Stavanger University College. School of Arts Education. N-4068 Stavanger, Norway
Introduction. Sporadic electromyographic (EMG) investigations have earlier been performed on classical singers (1-3). To further survey muscle activation levels and muscular patterns during inhalation and phonation, we have the last five years performed surface EMG recordings on primary and auxiliary breathing muscles of classical singers.
Material and Methods. Singers in their first or second year of conservatory study, advanced student singers and professional opera singers served as subjects. Muscle activity was recorded from the shoulder and neck region (the upper trapezius (TR), the stenocleidomastoideus (STM) and the scalenus muscles (SC), and the muscles in the posterior neck (PN)), and the trunk (the intercostals (INT), the lateral abdominal muscles (OBL) and the rectus abdominis muscle (RC)). In some studies EMG biofeedback (BF) was used to lower the activity in the TR and STM muscles, and the activity levels before and after BF were compared in the analyses.
1: In a study of the student singers, in their first or second year of conservatory study, it was discovered that during phonation, these students had higher EMG activity levels in TR than required by postural needs. BF was in this study shown to lower especially TR activity, but also, to some extent, STM activity (4).
2: Professional opera singers’ EMG activity was recorded from TR, STM, SC, PN, INT, OBL and RC. It was concluded that STM and SC showed correlated activity patterns during inhalation and phonation. Substantial muscle activity was observed at the PN site during inhalation and phonation. BF performed on TR and STM had a secondary effect of lowering EMG activity in SC and PN (5, 6), while INT, OBL and RC activity were not influenced by BF to TR and STM (7).
3. In a follow-up study of professional opera singers and advanced student singers, the phasing of TR activity to upper and lower thorax movement and to the phasing of activity in INT and OBL was investigated. A phasing of upper TR activity to INT and OBL activity was shown, all muscles supporting the expiration phase. The group results from both opera singers and student singers showed that TR EMG activity was significantly lowered after BF. Lowered TR activity resulted in an expanded upper TX circumference and less TX respiratory movement after BF. Thus, during phonation the upper TR contributed in the compression of upper TX, serving as an accessory muscle of expiration (8).
The main finding in these studies is that TR supports exhalation by classical singers. The high resolution of the recordings made the number of data points entered in the correlation analyses high (600-1000), thereby reaching statistical significance for quite low correlations.
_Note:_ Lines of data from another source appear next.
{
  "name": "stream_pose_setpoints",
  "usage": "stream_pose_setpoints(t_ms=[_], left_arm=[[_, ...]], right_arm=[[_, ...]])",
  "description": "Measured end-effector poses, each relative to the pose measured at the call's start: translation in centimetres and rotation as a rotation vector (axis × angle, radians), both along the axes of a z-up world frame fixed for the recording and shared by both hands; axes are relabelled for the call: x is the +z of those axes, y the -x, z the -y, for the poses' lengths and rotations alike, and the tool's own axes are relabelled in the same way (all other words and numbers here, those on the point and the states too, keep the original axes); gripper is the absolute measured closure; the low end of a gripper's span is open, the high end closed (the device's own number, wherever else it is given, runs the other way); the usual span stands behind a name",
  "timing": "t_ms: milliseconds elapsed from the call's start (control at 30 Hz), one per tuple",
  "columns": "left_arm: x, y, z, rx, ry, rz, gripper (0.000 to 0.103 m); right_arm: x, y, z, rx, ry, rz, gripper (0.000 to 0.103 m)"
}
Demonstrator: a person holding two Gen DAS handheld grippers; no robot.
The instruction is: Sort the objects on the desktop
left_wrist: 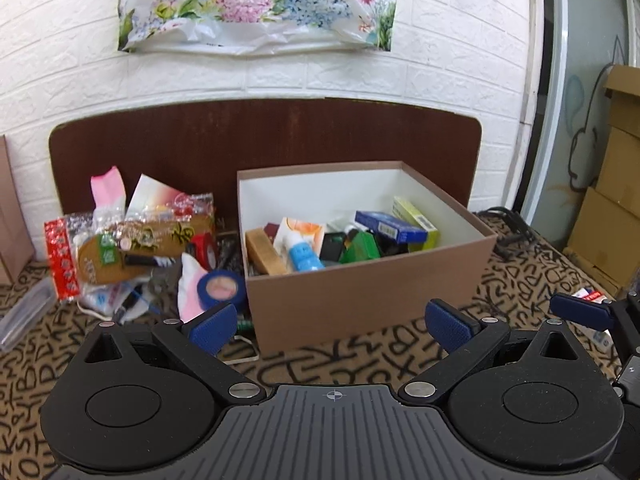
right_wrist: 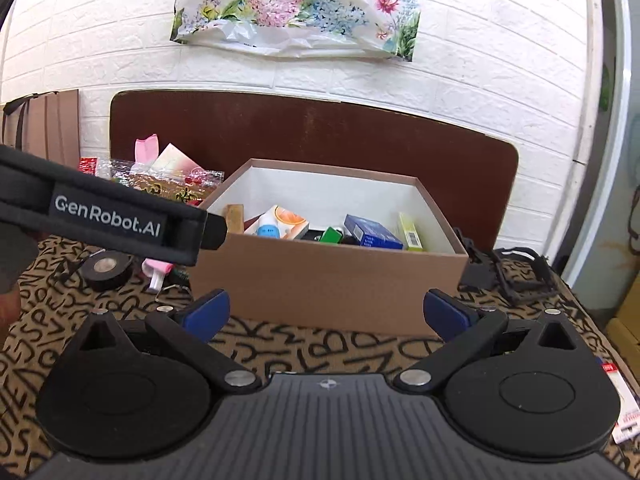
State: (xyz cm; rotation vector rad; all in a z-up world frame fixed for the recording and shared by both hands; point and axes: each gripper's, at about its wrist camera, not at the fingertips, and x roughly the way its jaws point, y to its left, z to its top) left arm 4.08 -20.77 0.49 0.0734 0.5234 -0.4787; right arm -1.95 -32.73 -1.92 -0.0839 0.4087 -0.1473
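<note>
While both hover: left tool and right tool released, grasping nothing.
Box: mid-worktop, part filled.
Clutter: beside its left wall.

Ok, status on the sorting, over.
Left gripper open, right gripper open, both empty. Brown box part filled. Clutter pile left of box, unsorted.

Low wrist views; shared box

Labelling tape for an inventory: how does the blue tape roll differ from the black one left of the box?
The blue tape roll is blue and stands tilted on edge, its face toward the left wrist camera, against the box corner. The black tape roll is black and lies flat, apart from the box. Both sit on the letter-print cloth.
</note>
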Motion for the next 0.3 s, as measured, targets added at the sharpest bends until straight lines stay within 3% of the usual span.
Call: stream_pose_setpoints(t_ms=[300], left_arm=[[0.1,1.9,0.2,-0.036,-0.005,-0.013,0.000]], right_arm=[[-0.7,1.6,-0.2,-0.010,-0.044,-0.015,0.000]])
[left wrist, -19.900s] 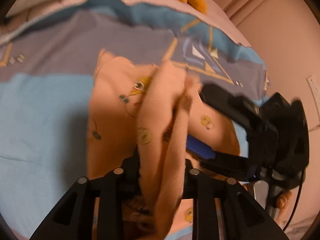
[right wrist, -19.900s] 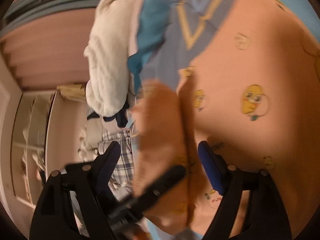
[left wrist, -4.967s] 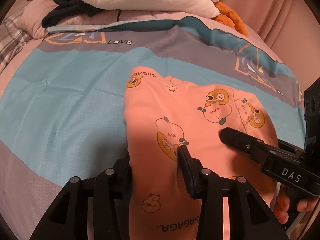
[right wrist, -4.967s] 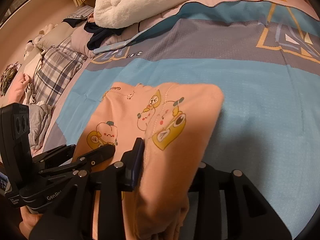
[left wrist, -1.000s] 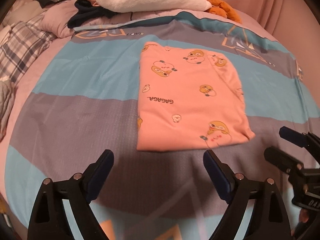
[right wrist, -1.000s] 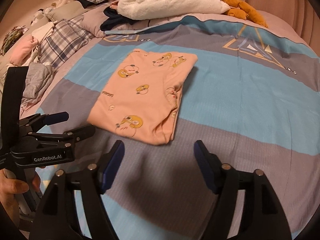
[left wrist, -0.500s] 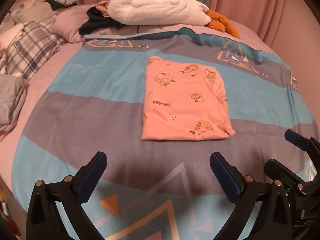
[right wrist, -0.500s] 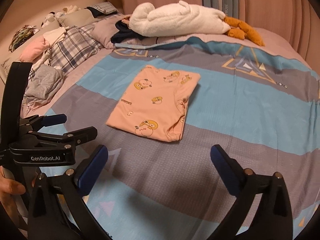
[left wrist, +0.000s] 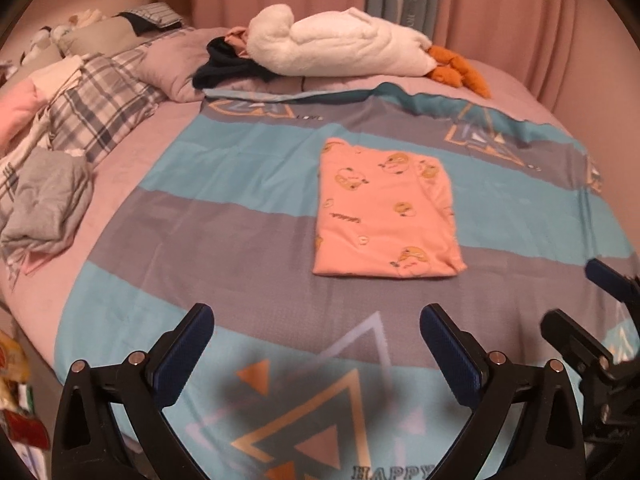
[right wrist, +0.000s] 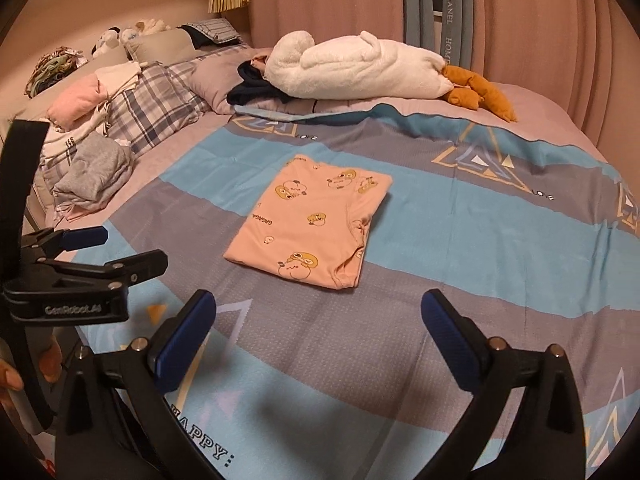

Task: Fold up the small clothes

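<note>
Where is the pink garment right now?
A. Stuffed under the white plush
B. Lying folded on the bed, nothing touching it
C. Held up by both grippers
B: the pink garment lies flat on the bedspread, with the left gripper and right gripper open and apart from it.

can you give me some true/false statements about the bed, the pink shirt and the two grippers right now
1. The pink shirt lies folded flat on the striped bedspread. True.
2. The left gripper is clamped on the shirt. False: it is open and empty, held back from the shirt.
3. The right gripper is open, with nothing between its fingers. True.
4. The white plush toy lies on top of the shirt. False: it lies at the far side of the bed, apart from the shirt.
5. A grey garment sits to the left, beside a plaid pillow. True.
</note>
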Motion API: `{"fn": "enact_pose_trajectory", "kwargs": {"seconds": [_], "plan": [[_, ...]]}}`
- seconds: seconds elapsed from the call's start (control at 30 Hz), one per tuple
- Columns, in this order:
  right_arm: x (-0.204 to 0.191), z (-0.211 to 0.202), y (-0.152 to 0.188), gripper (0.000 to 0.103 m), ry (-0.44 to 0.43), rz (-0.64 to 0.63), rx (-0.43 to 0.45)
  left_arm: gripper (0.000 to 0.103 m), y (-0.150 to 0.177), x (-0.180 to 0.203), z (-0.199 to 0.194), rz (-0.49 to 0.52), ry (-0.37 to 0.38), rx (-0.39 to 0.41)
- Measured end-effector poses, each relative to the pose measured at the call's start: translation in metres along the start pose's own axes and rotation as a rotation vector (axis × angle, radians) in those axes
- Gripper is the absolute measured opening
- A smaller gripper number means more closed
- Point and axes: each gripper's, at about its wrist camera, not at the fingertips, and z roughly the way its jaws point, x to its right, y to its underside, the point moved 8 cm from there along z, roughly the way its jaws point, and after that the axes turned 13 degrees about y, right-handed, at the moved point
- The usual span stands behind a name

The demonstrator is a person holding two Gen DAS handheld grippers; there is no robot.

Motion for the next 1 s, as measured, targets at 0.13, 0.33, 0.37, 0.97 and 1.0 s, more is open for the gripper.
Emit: {"fn": "enact_pose_trajectory", "kwargs": {"seconds": [0.13, 0.33, 0.37, 0.97, 1.0], "plan": [[-0.001, -0.009, -0.001, 0.103, 0.002, 0.003, 0.013, 0.102, 0.0, 0.003, -0.014, 0.024, -0.029, 0.035], [-0.003, -0.018, -0.004, 0.103, -0.004, 0.016, 0.022, 0.102, -0.004, 0.004, -0.025, 0.028, -0.057, 0.066], [-0.004, -0.019, -0.005, 0.103, -0.004, 0.016, 0.023, 0.102, -0.005, 0.004, -0.027, 0.029, -0.059, 0.074], [-0.014, -0.011, -0.008, 0.103, -0.031, 0.03, -0.007, 0.102, -0.002, -0.002, -0.019, -0.005, -0.075, 0.049], [-0.014, -0.01, -0.008, 0.103, -0.032, 0.03, -0.009, 0.102, -0.002, -0.003, -0.017, -0.006, -0.075, 0.045]]}}
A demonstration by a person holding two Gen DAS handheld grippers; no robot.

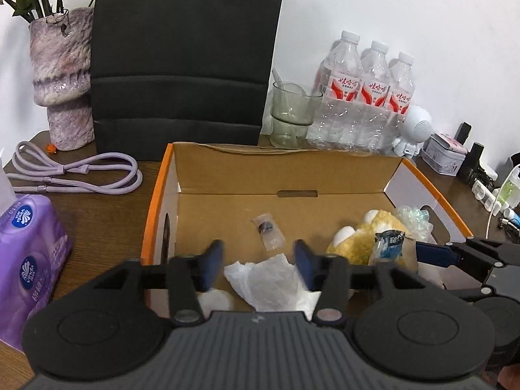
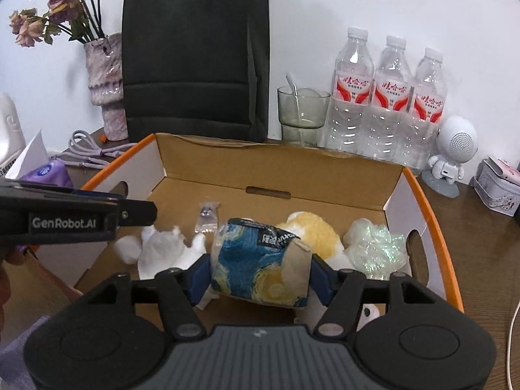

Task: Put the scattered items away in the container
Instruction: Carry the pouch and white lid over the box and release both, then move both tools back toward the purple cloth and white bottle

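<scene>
gripping a blue-and-yellow wrapped packet [image 2: 260,260], the right gripper [image 2: 260,271] has its two blue pads pressed against the packet's sides, holding it over the near part of the cardboard box [image 2: 276,175]. the box is the landmark here: open-topped, orange-edged, brown inside. on its floor, toward the far wall, lies a small clear bag [image 1: 268,232] with a dark piece in it. a crumpled white tissue [image 1: 263,282] rests at the box's near-left part, with a cotton ball [image 2: 126,249] just beside it. a yellow plush toy [image 2: 312,227] sits in the right half of the box, behind the held packet, and a shiny crumpled plastic wad [image 2: 377,247] lies against the box's right wall.

the left gripper [image 1: 259,261] hangs over the near-left part of the box with its fingers spread wide and nothing between them; the tissue lies below the gap.

behind the box stand a black paper bag [image 1: 185,58], a glass cup [image 1: 294,113] with a spoon in it, and a pack of water bottles [image 1: 367,97]. left of the box lie a purple cable [image 1: 74,172] and a purple tissue pack [image 1: 29,260]. a vase [image 1: 61,78] with dried flowers stands beyond the cable.
</scene>
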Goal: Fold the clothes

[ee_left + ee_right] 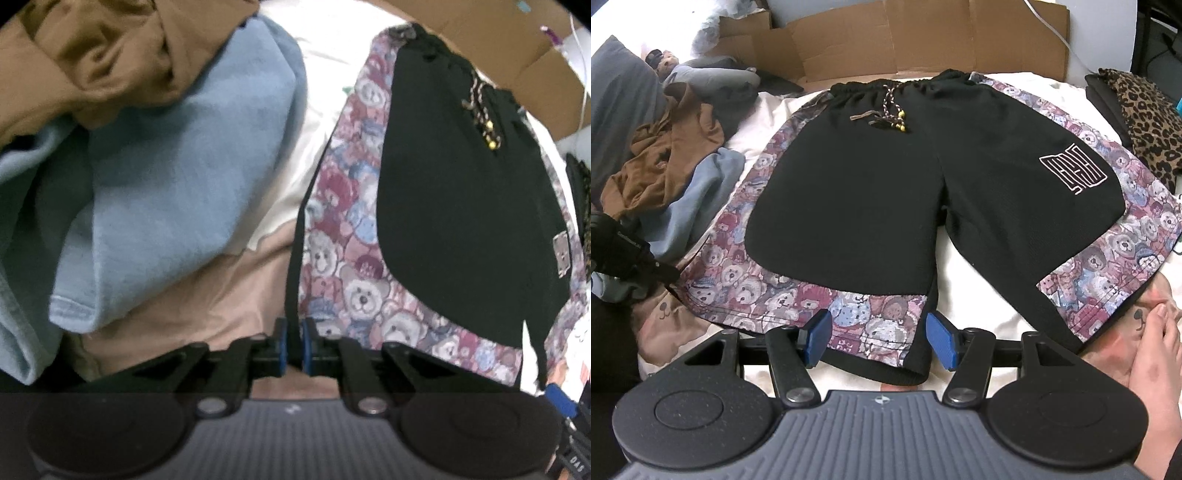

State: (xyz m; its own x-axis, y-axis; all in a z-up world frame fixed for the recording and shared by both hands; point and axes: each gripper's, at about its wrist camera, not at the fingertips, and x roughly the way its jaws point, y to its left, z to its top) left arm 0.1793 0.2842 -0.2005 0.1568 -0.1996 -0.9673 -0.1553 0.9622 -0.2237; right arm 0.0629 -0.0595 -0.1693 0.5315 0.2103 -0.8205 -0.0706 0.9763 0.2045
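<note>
A: Starting from the left of the shorts [886, 177], what is lying there?

B: A brown garment [665, 155] and a light blue garment [698, 199] are lying in a loose heap just beside the left leg of the shorts. I think they are waiting for their turn.

A: And the left gripper [293, 341]?

B: It is standing at the outer hem corner of that left leg. Its blue pads [282, 339] are standing very narrow, and they are pinching the dark edge of the shorts between them. I judge it is holding this corner in order to carry it over for a fold.

A: Where are the shorts themselves lying?

B: They are lying flat and front side up on a pale bedsheet [982, 295], with the waistband toward the cardboard [923, 37] behind them and both legs spreading toward the camera.

A: How are they looking?

B: Black in the middle, with teddy-bear panels running down both sides and along the hems, a cord [886, 110] with yellow beads at the waist, and a white outlined logo [1071, 168] on the right leg.

A: And the right gripper [881, 338]?

B: Its fingers are standing wide over the inner hem of the left leg. The cloth is lying between them, but they are not pressing it.

A: Further right of the shorts?

B: A leopard-print cloth [1145, 122] is lying just beside the right leg.
</note>
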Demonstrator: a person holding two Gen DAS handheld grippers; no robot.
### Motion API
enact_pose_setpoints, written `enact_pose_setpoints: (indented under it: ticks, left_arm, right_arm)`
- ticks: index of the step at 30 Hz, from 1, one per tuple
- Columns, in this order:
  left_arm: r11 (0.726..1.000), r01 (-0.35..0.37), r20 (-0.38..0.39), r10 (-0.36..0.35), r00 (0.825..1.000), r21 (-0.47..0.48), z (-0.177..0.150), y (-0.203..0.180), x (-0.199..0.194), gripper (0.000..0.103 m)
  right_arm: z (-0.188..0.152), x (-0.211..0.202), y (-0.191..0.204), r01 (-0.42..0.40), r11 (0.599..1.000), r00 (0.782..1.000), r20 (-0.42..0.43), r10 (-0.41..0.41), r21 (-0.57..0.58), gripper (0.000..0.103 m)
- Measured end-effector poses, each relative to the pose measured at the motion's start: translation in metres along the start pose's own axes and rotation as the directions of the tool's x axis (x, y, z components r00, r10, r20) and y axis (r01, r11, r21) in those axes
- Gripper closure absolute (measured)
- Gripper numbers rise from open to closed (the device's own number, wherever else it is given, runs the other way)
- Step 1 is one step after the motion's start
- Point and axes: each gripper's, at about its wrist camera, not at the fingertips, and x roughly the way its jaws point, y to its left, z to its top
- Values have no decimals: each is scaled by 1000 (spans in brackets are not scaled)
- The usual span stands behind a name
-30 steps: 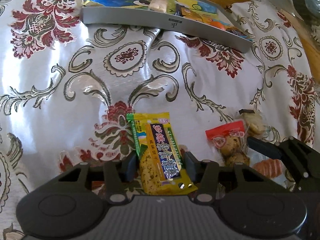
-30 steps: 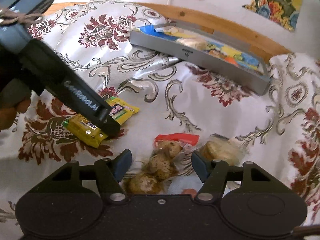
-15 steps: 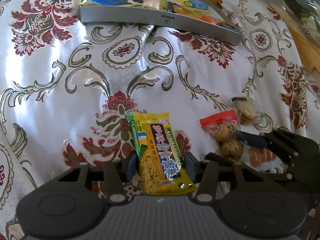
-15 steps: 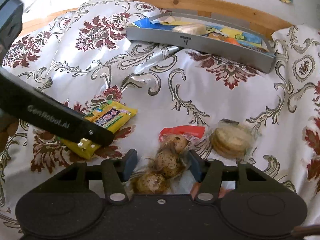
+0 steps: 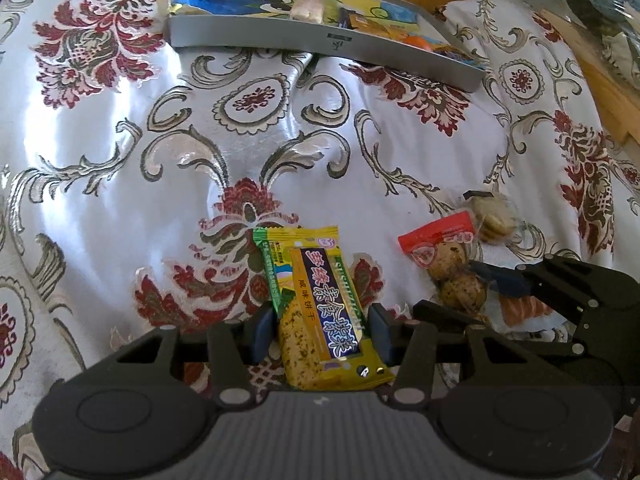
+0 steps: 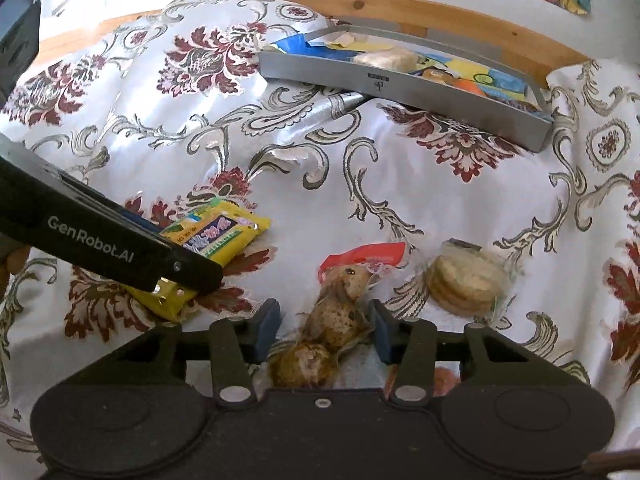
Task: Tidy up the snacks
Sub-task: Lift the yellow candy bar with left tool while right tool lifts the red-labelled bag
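We are looking at a yellow biscuit packet (image 5: 326,312) lying flat on the floral cloth (image 5: 120,184) of the bench, its near end between the two fingers of the left gripper (image 5: 320,334). The blue pads (image 5: 262,330) are sitting at either long side of the packet; whether they are pressing it or only flanking it, we cannot tell. From the right wrist view the same packet (image 6: 224,236) is showing beneath the black body of the left gripper (image 6: 120,248), still resting on the cloth.

Just to the right of it, a clear bag of speckled eggs (image 6: 332,316) with a red top is lying lengthwise between the fingers of the right gripper (image 6: 324,332). These fingers are spread, with a gap visible on the left side of the bag, while the right pad (image 6: 380,330) is sitting close against the wrapper. In the left wrist view the right gripper (image 5: 476,296) is reaching in from the right, its fingers straddling the egg bag (image 5: 448,260).

Just beyond the egg bag, a clear pack of round biscuits (image 6: 466,284) is resting on the cloth. An orange-striped snack (image 5: 524,310) is peeking out under the right gripper.

Well apart, at the far side of the bench, a grey tray (image 6: 400,88) is holding several snack packets. A wooden edge (image 6: 440,12) is running behind it.
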Motion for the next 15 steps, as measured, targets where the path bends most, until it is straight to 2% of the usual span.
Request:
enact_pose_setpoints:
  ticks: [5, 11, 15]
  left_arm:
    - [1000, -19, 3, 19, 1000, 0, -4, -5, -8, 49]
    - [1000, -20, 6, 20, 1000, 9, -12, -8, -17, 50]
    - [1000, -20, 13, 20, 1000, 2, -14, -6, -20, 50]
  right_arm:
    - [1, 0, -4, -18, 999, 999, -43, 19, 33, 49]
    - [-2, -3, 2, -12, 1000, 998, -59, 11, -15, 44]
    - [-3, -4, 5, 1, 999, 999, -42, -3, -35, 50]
However, visual inspection of the EMG recordings confirmed that the TR, INT and OBL support exhalation and had a consistent activity pattern for the individual breaths, ensuring that the results are trustworthy (8).
The finding of relatively high neck and shoulder activity by the student singers, could be explained as lack of vocal technique in an early stage of their individual development (4). Nevertheless, this assumption was contradicted by a study on professional opera singers, showing activity peaks during inhalation and also high STM and SC activity during start of phonation (5). With non-singers, both muscles have been shown to support inhalation (9-12). With singers, the term “muscles of inhalation”, could be expanded from mainly the diaphragm (13) and the external intercostals (14) to include STM and SC. As the recruitment of these muscles was required during both inhalation and phonation, they could be included in the term “muscles of inhalation” by classical singers. When a balancing of the subglottal pressure during phonation is needed, the interplay in the upper trunk area would be between STM, SC and the upper external intercostal muscles, supporting inhalation forces, and the expiratory phased upper internal intercostals and TR supporting exhalation forces. Thus, the interplay between these muscles has for upper TX movement a similar function to the interplay between the lower external intercostals and the diaphragm vs. the lower internal intercostals and the abdominal muscles in the control of lower TX.